← Back Published on

Sacred Work, Snail Pace: Why I Quit Hustling to Heal

Growing up, I watched my workaholic dad go to work sick. I saw my mom refuse to “treat” herself to lunch unless she’d done a workout first. Even now, retired at 78, she won’t let herself watch TV in the middle of the day. She’s busier in retirement than I am in my forties.

Resting — actually resting — has been the work of a lifetime.

Years of conditioning taught me that rest was laziness, and that my worth was directly tied to my productivity, my paycheck, and my ability to keep grinding. I truly believed I had to earn my right to exist by staying busy.

But chasing that hustle led me straight into a dark night of the soul — one that nearly cost me my life.

When I discovered Somatic Experiencing over a decade ago — first as a client, then as a practitioner — I learned something radical: the secret sauce is slowing down. Beneath my busyness was a body begging to be felt. I realized I wasn’t just avoiding burnout — I was avoiding myself.

That need to be endlessly productive? It wasn’t strength. It was a flight response dressed up as ambition.

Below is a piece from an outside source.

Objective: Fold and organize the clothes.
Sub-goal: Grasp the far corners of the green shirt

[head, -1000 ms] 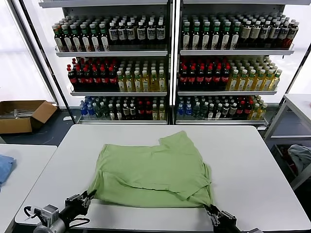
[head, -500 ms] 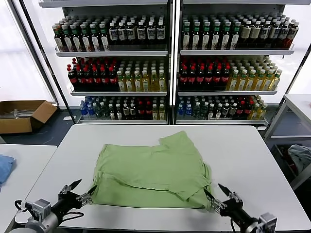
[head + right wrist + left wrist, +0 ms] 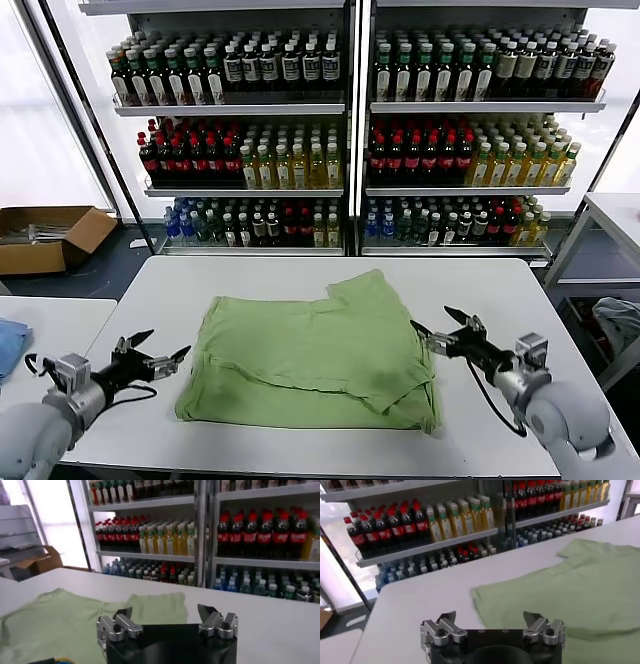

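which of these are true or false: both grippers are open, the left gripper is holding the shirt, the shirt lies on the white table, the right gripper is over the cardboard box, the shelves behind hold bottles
1. Both grippers are open. True: the left gripper and right gripper both have spread jaws.
2. The left gripper is holding the shirt. False: it is beside the green shirt, empty, off the shirt's left edge.
3. The shirt lies on the white table. True.
4. The right gripper is over the cardboard box. False: it is at the shirt's right side; the cardboard box sits on the floor far left.
5. The shelves behind hold bottles. True.
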Controlling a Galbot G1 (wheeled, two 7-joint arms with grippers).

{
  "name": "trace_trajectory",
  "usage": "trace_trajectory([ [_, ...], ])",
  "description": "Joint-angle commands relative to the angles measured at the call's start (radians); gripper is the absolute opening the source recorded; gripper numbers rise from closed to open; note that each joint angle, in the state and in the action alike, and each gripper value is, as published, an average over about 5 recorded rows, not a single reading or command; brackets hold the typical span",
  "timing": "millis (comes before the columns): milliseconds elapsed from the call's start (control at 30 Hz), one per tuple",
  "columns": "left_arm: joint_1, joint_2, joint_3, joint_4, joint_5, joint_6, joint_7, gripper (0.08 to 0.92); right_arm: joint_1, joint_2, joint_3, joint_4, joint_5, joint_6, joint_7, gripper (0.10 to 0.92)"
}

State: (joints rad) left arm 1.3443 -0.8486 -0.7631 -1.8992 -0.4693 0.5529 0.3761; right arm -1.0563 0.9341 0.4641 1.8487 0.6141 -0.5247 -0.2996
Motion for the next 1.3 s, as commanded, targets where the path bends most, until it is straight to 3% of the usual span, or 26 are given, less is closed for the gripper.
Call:
trace_trajectory([
  [33, -0.227, 0.188, 0.09, 0.201, -0.119, 0.005, 0.01, 0.823, 0.339, -0.023, -0.185, -0.303, -0.025, -0.053, -0.113, 0.823],
  [233, -0.335, 0.195, 0.204, 0.284, -0.112, 0.002, 0.015, 0.823, 0.391, 0.037, -0.234, -0.395, -0.068, -0.052, -0.123, 0.823],
  [667, -0.51, 0.044, 0.399, 0.442, -0.038, -0.009, 0.017, 0.823, 0.514, 0.131, -0.299, -0.558, -0.121, -0.027, -0.108, 0.823],
  [1300, -0.659, -0.074, 0.555, 0.586, 0.054, -0.025, 0.02, 0.823, 0.566, 0.205, -0.341, -0.692, -0.116, -0.053, -0.064, 0.823],
])
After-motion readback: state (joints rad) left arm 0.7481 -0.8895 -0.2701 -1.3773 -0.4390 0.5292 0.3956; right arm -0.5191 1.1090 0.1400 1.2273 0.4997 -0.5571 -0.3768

I used to feel like I was crawling out of my skin if I sat still for too long. Boredom felt unbearable. But with time, I learned that boredom was just a smokescreen. Underneath it was loneliness. Grief. Shame. The ache of being misunderstood.

I started using a mantra:
“It is safe to feel. It is safe to feel.”

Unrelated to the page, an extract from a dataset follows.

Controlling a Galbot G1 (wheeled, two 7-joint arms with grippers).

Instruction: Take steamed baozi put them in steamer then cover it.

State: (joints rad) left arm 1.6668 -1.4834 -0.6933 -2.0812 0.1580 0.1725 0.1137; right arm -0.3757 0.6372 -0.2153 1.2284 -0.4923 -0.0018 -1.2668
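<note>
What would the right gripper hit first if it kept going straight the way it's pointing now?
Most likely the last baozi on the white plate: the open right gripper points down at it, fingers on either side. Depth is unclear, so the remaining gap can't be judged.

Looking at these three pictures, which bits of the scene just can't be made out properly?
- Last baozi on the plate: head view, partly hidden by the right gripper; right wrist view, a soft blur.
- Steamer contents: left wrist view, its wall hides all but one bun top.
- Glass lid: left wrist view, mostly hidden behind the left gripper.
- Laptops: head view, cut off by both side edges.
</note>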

That mantra became my medicine.

Sitting in the hot discomfort of my own body — my own feelings — became a sacred practice. And it changed everything.

In recent years, even holding space for others became too much. I hit a wall of burnout I couldn’t bypass. I had to back away. I had to stop believing my value was tied to how much I could give.

I had to get fierce for myself.

And that meant slowing way, way down.

The snail has become my spirit guide — moving one spiral at a time. No urgency. No performance. Just truth.

No more fucking hustle.
I’m healing at my own pace.
I’m doing sacred work, snail pace — and I wouldn’t have it any other way.